Given the records underneath, please repeat exactly the lines from the line with "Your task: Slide" through the line with "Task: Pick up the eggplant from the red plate", passing over any picture.

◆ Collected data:

◇ ◇ ◇ ◇ ◇

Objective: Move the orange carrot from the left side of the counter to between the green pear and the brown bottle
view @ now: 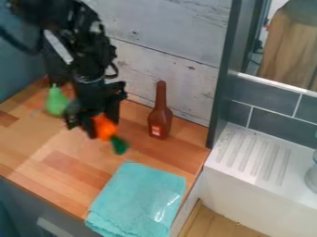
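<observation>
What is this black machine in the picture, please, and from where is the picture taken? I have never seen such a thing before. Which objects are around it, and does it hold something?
The black machine is a robot arm, which comes in from the upper left. The one picture is from a fixed camera, looking down at a slant on a wooden counter.

At the lower end of the arm are two jaws, which work like finger and thumb. Between them is an orange thing with a green end, seemingly a toy carrot.

To the left is a green, pear-shaped object. To the right, a brown bottle stands upright near the wall. A turquoise cloth lies at the near edge. Further right is a white ridged surface.
</observation>
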Robot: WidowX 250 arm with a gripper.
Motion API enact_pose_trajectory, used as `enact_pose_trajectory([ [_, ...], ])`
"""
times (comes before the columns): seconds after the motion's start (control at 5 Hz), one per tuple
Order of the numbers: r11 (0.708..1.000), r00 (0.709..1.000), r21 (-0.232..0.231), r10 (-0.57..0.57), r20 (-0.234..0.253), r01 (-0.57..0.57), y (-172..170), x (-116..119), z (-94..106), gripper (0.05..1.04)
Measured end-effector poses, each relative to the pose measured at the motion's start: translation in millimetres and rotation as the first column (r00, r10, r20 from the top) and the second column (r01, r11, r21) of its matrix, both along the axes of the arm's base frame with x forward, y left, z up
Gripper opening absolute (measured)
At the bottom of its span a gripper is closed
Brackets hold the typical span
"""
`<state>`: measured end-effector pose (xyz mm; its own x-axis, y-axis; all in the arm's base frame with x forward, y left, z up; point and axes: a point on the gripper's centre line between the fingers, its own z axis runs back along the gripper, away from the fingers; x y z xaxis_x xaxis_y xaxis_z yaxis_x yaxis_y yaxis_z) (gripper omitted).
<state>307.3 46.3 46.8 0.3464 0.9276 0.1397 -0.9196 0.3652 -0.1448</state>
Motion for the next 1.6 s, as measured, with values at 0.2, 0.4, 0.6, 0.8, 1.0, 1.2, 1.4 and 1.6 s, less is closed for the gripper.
enact_pose_trajectory([
  [0.2, 0.998, 0.999, -0.054, 0.016, 0.031, -0.014, -6, 26, -3.4, 0.592],
  [0.4, 0.998, 0.999, -0.057, 0.029, 0.015, -0.028, 3, 35, -4.8, 0.592],
  [0.6, 0.996, 0.997, -0.048, 0.074, -0.028, -0.075, 22, 34, -7.3, 0.593],
  [0.8, 0.997, 0.994, -0.030, 0.067, -0.091, -0.070, 37, 33, -6.8, 0.593],
  [1.0, 0.999, 0.992, -0.032, 0.032, -0.123, -0.037, 50, 36, -13.1, 0.592],
  [1.2, 0.999, 0.993, -0.043, 0.021, -0.114, -0.026, 52, 45, -13.5, 0.593],
  [1.4, 0.998, 0.994, -0.064, 0.015, -0.111, -0.022, 51, 52, -19.7, 0.593],
  [1.6, 0.995, 0.995, -0.099, 0.012, -0.103, -0.022, 47, 58, -25.7, 0.593],
])
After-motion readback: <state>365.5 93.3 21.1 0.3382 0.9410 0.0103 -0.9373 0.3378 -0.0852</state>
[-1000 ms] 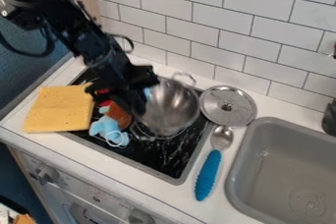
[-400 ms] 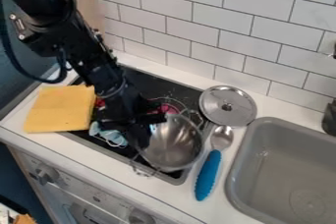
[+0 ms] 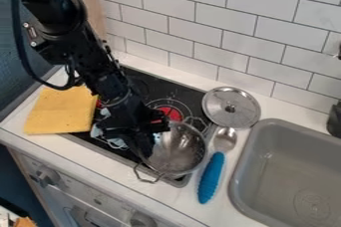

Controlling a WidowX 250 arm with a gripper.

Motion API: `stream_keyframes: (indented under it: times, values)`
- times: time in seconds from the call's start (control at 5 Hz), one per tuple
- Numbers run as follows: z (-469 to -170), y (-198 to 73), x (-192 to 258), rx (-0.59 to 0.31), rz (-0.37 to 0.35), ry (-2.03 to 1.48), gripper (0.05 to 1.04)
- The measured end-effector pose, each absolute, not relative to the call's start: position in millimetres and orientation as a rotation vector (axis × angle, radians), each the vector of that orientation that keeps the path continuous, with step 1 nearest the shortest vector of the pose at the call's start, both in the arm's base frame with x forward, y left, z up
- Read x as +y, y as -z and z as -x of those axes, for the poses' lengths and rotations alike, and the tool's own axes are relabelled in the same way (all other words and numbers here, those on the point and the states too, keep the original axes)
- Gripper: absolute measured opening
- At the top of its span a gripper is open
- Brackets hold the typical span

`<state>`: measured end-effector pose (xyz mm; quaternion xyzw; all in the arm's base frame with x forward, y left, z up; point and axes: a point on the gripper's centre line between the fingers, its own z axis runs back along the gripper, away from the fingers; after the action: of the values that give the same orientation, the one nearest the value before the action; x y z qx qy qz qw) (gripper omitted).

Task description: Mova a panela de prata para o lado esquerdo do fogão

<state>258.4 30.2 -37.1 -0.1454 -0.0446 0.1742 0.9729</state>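
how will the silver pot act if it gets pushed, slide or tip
The silver pot looks like stiff metal, so it should keep its shape. Its rounded sides might let it rock or tip. Its shiny wall could prove slippery.

Indoor light, moderate and diffuse; small highlights on metal, deep darks at left.
Tiles point(image 3: 200, 22) across the top read pale and fairly even; grout lines run nearly straight out to the frame edges. White counter point(image 3: 266, 101) bright, direction of the light hard to tell. Silver pot point(image 3: 181, 146), below centre: patchy glints inside, darker patches between. Lid point(image 3: 230, 107), right of centre: soft sheen. Stovetop point(image 3: 160, 86), mid-frame: near black, faint pale reflections. Arm point(image 3: 80, 47), upper left: mostly deep black, few small highlights. Sink point(image 3: 293, 127), lower right: gentle shading inside. Lower left corner dim.
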Motion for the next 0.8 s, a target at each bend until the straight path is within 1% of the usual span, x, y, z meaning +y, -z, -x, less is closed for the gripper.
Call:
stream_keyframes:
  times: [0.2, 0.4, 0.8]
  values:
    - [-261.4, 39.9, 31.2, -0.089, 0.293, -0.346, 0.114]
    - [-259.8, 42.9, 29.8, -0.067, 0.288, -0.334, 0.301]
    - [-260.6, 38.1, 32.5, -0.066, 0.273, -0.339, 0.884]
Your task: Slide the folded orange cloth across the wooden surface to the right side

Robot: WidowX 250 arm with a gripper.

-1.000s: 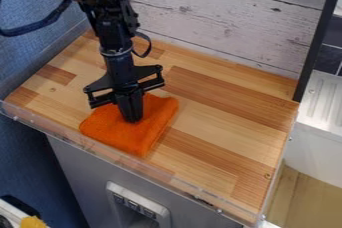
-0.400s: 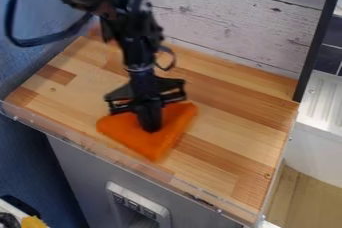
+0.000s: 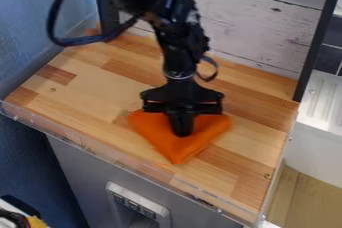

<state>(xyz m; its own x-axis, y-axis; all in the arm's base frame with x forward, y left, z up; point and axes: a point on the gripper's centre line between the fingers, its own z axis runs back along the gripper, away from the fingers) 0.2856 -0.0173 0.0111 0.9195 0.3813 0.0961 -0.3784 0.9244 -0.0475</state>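
Touching orange cloth [image 3: 175,151] (on wood tbl [image 3: 93,89]) w/ blk gripper [image 3: 182,134]

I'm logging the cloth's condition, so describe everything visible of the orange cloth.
The orange cloth looks soft and plain, perhaps folded, with one corner pointing toward the counter's front edge. It lies on the wood-patterned top. The black gripper comes down onto its upper middle, hiding part of it; any grip is unclear.
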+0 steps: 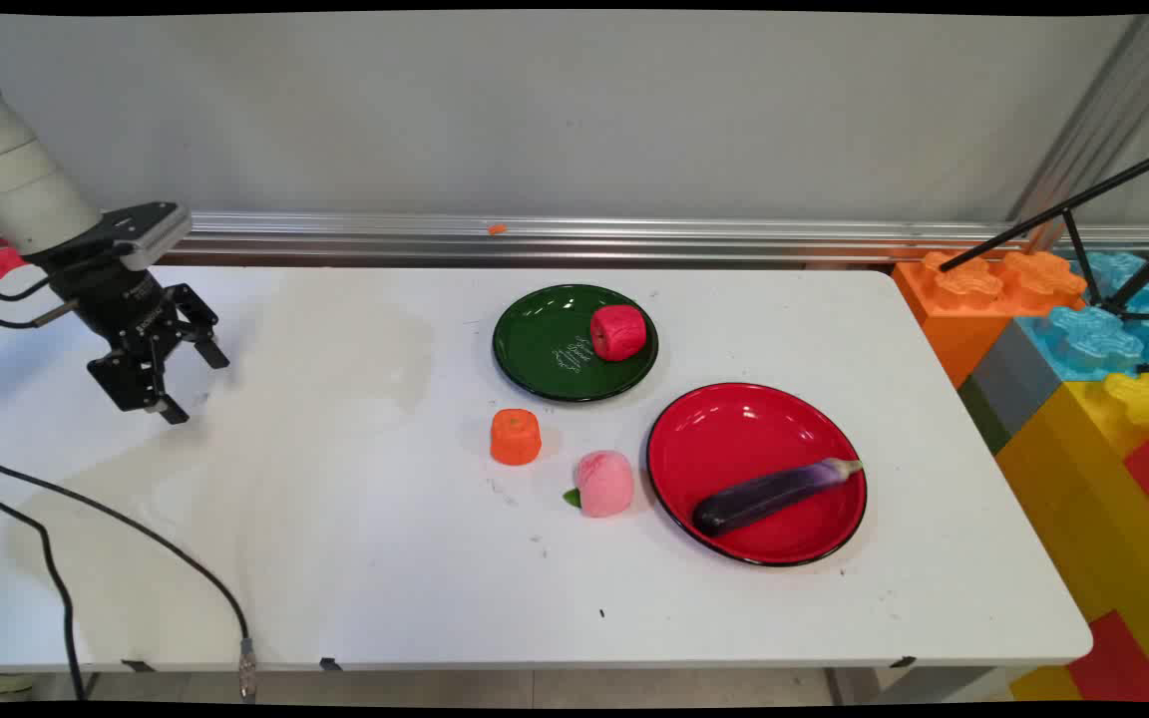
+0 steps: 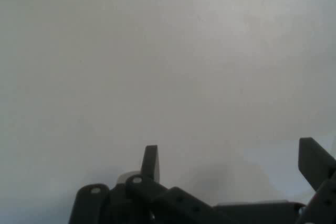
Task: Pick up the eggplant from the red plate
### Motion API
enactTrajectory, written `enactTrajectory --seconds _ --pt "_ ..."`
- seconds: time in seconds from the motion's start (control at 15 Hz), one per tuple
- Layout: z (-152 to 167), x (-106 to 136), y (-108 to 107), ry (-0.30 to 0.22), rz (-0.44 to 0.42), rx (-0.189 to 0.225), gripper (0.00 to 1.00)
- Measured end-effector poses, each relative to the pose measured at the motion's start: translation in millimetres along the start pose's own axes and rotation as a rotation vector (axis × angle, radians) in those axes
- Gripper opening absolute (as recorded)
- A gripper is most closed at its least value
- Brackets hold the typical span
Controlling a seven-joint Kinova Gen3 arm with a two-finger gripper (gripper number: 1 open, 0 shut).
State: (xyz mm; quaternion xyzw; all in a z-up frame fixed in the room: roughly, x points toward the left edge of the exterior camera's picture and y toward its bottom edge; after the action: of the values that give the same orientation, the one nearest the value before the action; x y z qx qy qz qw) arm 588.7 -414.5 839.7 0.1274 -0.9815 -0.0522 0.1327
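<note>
My black gripper (image 1: 197, 387) hangs open over the left part of the white table (image 1: 355, 519), holding nothing. In the hand view the gripper (image 2: 233, 161) shows only bare table between its two spread fingers (image 2: 150, 162). Far to its right stand a green plate (image 1: 545, 349) with a red apple (image 1: 618, 332) on it, an orange carrot piece (image 1: 516, 437), a pink peach (image 1: 603, 483) and a red plate (image 1: 734, 439) holding a purple eggplant (image 1: 772, 494).
Black cables (image 1: 136, 538) trail across the table's front left. Large coloured toy blocks (image 1: 1083, 399) stand off the right end, with a black tripod (image 1: 1093, 219) above them. A metal rail (image 1: 574, 239) runs along the wall behind.
</note>
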Motion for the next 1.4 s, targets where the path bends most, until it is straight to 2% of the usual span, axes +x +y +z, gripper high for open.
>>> enactTrajectory --seconds 0.27,0.47,0.93,1.4 --pt "-2 5 1 0.023 -0.041 0.005 1.0" --pt "-5 24 6 0.056 -0.097 0.018 1.0" --pt "-17 115 33 0.151 -0.247 0.088 1.0" --pt "-18 211 61 0.156 -0.419 0.163 1.0"
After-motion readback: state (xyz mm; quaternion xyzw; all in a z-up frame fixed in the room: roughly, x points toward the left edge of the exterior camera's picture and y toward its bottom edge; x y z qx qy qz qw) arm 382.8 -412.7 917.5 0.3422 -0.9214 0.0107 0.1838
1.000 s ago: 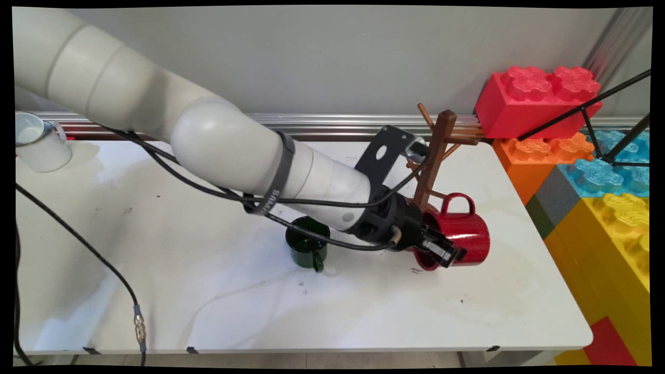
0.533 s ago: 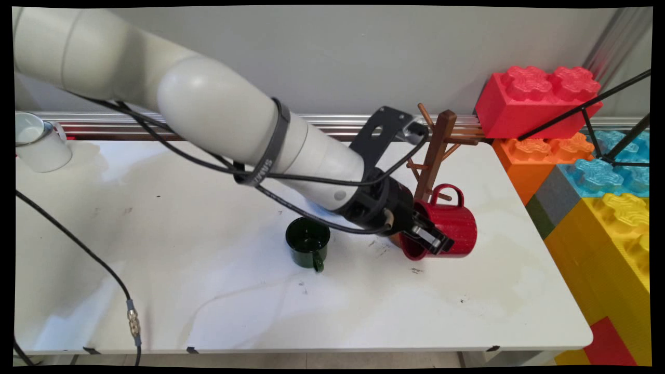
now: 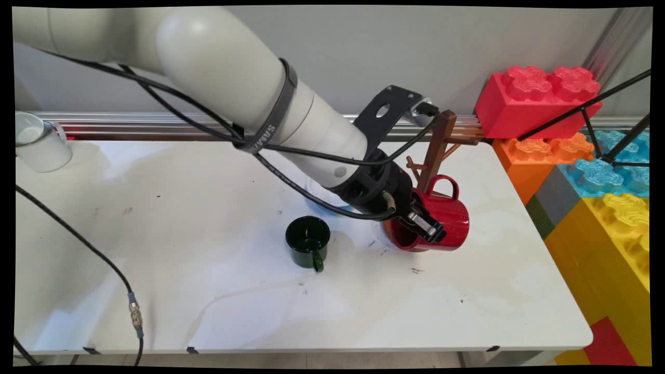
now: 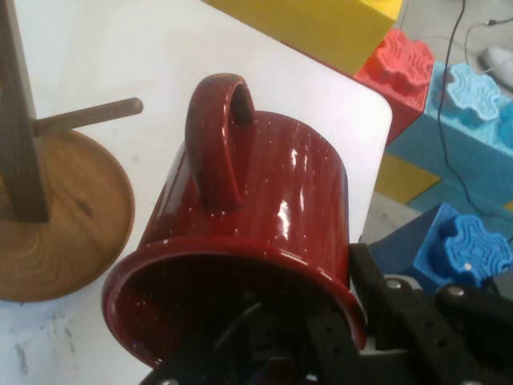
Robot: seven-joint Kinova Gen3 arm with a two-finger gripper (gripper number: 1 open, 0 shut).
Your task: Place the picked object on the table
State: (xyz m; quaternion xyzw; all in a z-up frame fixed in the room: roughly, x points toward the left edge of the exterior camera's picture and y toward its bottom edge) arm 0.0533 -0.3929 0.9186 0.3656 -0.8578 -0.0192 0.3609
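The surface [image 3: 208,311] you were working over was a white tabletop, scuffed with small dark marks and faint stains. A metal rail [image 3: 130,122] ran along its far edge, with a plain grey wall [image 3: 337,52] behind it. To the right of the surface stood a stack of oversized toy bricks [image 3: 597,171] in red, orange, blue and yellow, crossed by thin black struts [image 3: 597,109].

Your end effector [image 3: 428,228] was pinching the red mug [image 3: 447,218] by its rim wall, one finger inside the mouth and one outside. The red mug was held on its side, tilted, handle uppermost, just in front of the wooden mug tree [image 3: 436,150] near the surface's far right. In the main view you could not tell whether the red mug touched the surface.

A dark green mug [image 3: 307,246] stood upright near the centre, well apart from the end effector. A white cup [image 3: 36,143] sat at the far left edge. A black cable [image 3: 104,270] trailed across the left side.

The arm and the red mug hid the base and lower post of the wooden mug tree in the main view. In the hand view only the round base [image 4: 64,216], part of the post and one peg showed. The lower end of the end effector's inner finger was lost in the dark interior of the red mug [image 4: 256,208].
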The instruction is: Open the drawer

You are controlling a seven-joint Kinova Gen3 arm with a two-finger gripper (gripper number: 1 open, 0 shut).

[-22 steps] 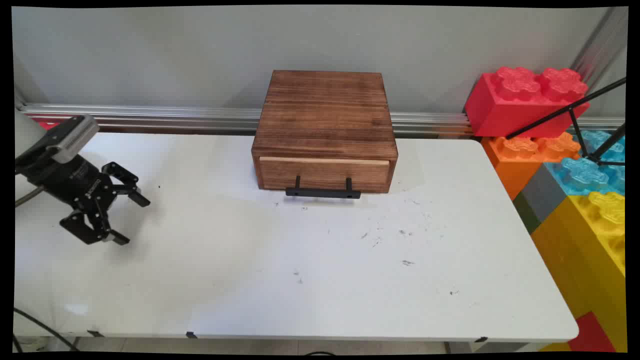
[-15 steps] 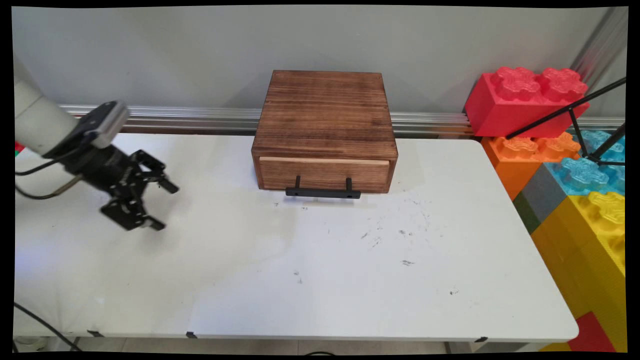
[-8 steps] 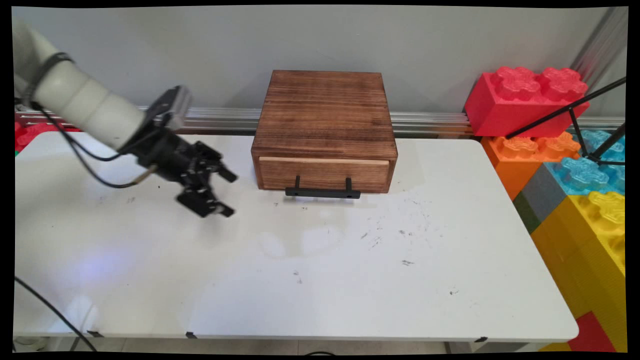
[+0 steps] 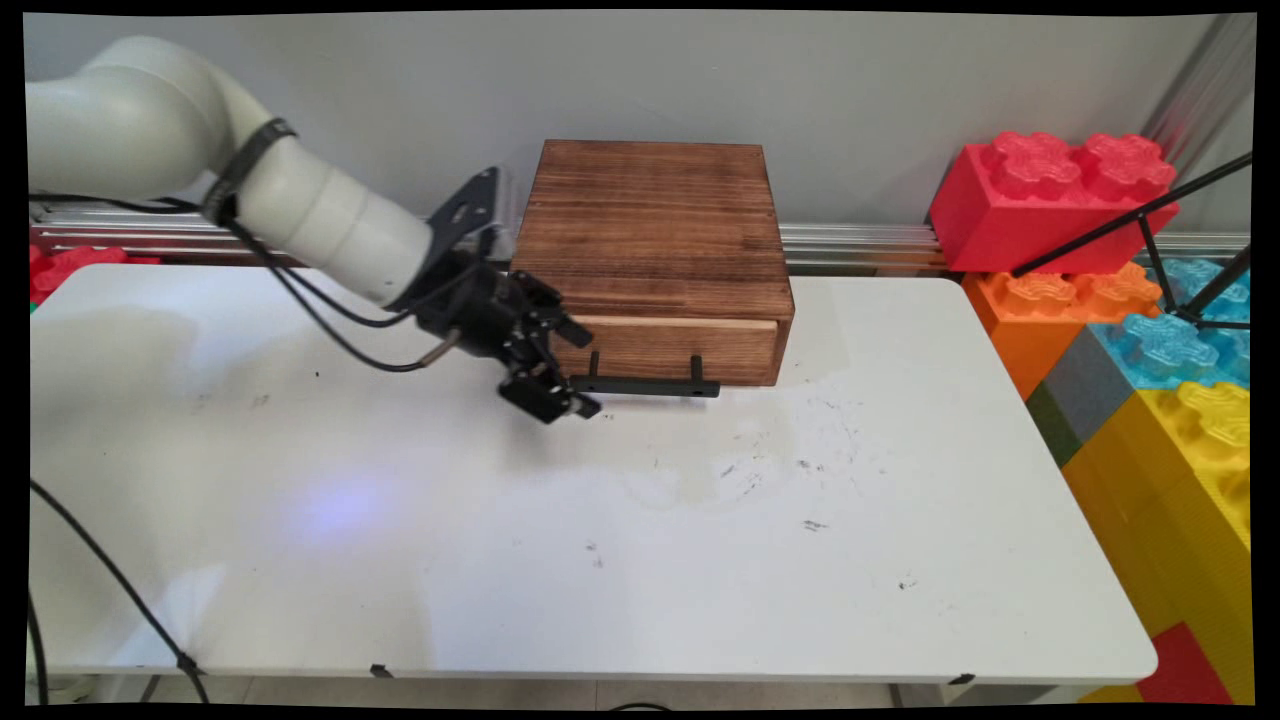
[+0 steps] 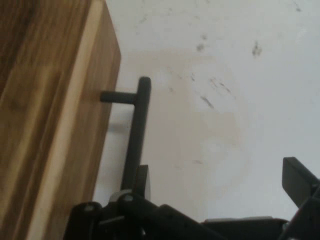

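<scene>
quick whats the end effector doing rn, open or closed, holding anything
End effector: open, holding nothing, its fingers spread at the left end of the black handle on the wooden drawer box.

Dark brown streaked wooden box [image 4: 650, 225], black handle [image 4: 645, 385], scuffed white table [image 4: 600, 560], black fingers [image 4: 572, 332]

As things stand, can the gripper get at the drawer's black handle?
Probably yes: the open gripper sits at the left end of the black handle on the wooden drawer box, with nothing between them.
</scene>
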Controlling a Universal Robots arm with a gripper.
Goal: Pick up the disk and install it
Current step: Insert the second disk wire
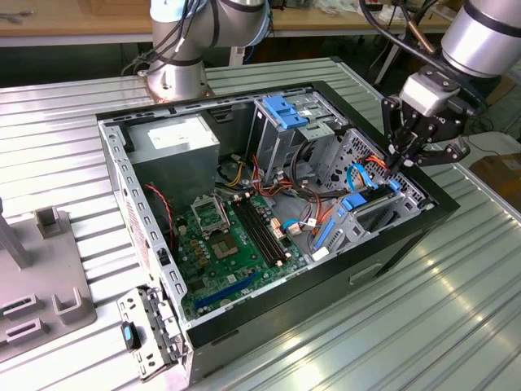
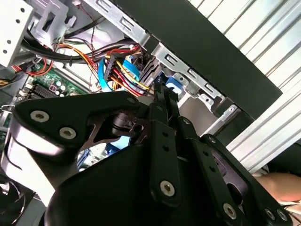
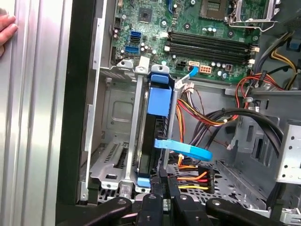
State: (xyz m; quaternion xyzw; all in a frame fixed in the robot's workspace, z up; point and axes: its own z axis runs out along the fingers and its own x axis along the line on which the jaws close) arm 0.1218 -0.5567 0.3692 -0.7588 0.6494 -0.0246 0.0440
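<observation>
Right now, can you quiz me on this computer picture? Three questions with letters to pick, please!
1. Where is the gripper?
A. Over the table, outside the case
B. Over the drive cage, at the exterior view's right end of the case
C. Over the green board

2. What colour is the frame on the disk?
A. Blue
B. Red
C. Yellow

3. How is the computer case?
A. Shut with its cover on
B. Tipped upside down
C. Open, with its insides showing

Answers:
1 B: the gripper hangs above the drive cage.
2 A: the disk stands on edge in the cage with blue plastic along it.
3 C: the computer case has no cover on top, and the green board is in plain sight.
</observation>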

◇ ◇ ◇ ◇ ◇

◆ Final answer:
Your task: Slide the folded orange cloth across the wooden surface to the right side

Robot: WidowX 250 arm with a gripper.

-1.000s: 
-0.400s: 
+0.000s: 

<state>(xyz m; its own x-axis, y-axis; all in the arm's base frame with x forward, y left, z up; point and axes: a point on the gripper's centre line between the fingers, its own z axis runs back along the gripper, away from the fingers) 0.2856 -0.0173 0.0111 0.9195 0.3813 0.0961 -0.3784 0.9244 -0.0475</state>
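Touching orange cloth [image 3: 175,151] (on wood tbl [image 3: 93,89]) w/ blk gripper [image 3: 182,134]

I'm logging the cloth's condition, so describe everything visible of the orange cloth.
The orange cloth looks soft and plain, perhaps folded, with one corner pointing toward the counter's front edge. It lies on the wood-patterned top. The black gripper comes down onto its upper middle, hiding part of it; any grip is unclear.
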+0 steps: 
+0 steps: 
Task: Pick up the eggplant from the red plate

Here the work on this exercise is complete.